2016-06-01 Instructure Advisory IAC17708 - Developer Key Privilege Escalation



Canvas + Logo transparent (WHITE)- 300px.png

  Release Date:2016-06-01
  Description:Developer Key Privilege Escalation
  Criticality Level:Very High
  Impact:Potential manipulation of developer keys / Identity forgery
  Systems Affected:Potential impact includes all developer keys issued within an instance of Canvas
  Solution Status:Closed/Resolved
  Discovered By:Cody Cutrer
  Relevant Changesets:

fix permission check of updating developer keys · instructure/canvas-lms@24c57dc · GitHub


In October of 2015,  a code change which allowed an account admin to manage developer keys generated within their own instance of Canvas was introduced   into the codebase. It was recently discovered during a routine review of the code that the permission checks had weak scope boundaries, so an admin with       permissions to modify developer keys in their own instance/account, were inadvertently able to modify any developer key within the system.

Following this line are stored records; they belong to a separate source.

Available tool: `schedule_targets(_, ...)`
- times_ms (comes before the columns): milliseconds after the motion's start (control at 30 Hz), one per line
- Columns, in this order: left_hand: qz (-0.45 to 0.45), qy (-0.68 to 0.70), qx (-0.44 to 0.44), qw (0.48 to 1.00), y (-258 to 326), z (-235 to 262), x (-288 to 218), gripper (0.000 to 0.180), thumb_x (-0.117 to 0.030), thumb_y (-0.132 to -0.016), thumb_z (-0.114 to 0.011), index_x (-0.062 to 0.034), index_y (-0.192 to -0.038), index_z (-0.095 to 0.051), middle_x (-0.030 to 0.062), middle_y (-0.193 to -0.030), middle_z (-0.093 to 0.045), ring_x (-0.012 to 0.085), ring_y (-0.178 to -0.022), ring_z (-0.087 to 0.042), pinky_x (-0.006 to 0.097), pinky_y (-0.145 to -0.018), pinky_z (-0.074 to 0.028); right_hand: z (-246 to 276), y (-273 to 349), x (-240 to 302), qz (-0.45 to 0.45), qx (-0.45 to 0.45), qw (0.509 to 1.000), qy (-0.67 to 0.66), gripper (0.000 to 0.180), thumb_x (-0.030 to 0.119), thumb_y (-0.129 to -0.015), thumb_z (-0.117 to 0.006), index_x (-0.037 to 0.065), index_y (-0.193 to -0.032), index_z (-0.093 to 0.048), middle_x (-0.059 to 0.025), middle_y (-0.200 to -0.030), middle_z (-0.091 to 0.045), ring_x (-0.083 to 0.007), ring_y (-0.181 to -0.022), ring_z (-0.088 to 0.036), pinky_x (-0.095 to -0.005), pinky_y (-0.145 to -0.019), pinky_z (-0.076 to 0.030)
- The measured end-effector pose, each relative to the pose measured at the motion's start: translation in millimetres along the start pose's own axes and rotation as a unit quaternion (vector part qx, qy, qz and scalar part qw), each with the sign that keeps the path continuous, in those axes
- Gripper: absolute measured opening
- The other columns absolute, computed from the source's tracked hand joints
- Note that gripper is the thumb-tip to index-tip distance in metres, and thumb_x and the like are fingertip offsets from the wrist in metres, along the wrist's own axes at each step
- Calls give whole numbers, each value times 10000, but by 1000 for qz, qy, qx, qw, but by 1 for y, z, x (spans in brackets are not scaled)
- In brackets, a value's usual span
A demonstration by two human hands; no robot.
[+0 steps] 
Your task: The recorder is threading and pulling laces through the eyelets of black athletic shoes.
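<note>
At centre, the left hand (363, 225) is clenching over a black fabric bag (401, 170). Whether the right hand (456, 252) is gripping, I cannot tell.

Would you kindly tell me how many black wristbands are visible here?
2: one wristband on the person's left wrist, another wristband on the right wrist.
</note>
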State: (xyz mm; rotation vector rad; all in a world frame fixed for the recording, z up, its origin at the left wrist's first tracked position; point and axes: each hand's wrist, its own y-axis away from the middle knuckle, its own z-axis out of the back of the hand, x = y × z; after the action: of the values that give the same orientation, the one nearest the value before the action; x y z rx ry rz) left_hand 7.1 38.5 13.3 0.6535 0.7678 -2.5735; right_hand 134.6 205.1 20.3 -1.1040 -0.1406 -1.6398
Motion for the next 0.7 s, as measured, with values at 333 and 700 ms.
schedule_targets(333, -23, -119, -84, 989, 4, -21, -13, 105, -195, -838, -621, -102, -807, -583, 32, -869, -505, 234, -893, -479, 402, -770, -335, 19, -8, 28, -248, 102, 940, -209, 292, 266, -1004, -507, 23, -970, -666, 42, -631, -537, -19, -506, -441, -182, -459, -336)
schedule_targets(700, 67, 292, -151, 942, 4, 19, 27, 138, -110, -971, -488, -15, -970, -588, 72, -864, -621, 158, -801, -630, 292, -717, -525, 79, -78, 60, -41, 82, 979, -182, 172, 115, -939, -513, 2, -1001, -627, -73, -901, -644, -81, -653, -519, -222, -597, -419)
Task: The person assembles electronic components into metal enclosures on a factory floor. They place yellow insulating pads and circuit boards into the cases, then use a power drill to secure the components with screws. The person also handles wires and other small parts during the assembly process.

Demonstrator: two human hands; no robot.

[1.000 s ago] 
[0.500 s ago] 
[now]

For users of the open source version of Canvas, the vulnerability surface area is much smaller since there's only one root account, and typically the root account admins are also site admins, which would have permissions to alter developer keys.


The Instructure engineering team has developed, tested, and promoted a hotfix to the production Canvas platform. They have also updated the Canvas open source git repository with a security patch prior to the release of this bulletin.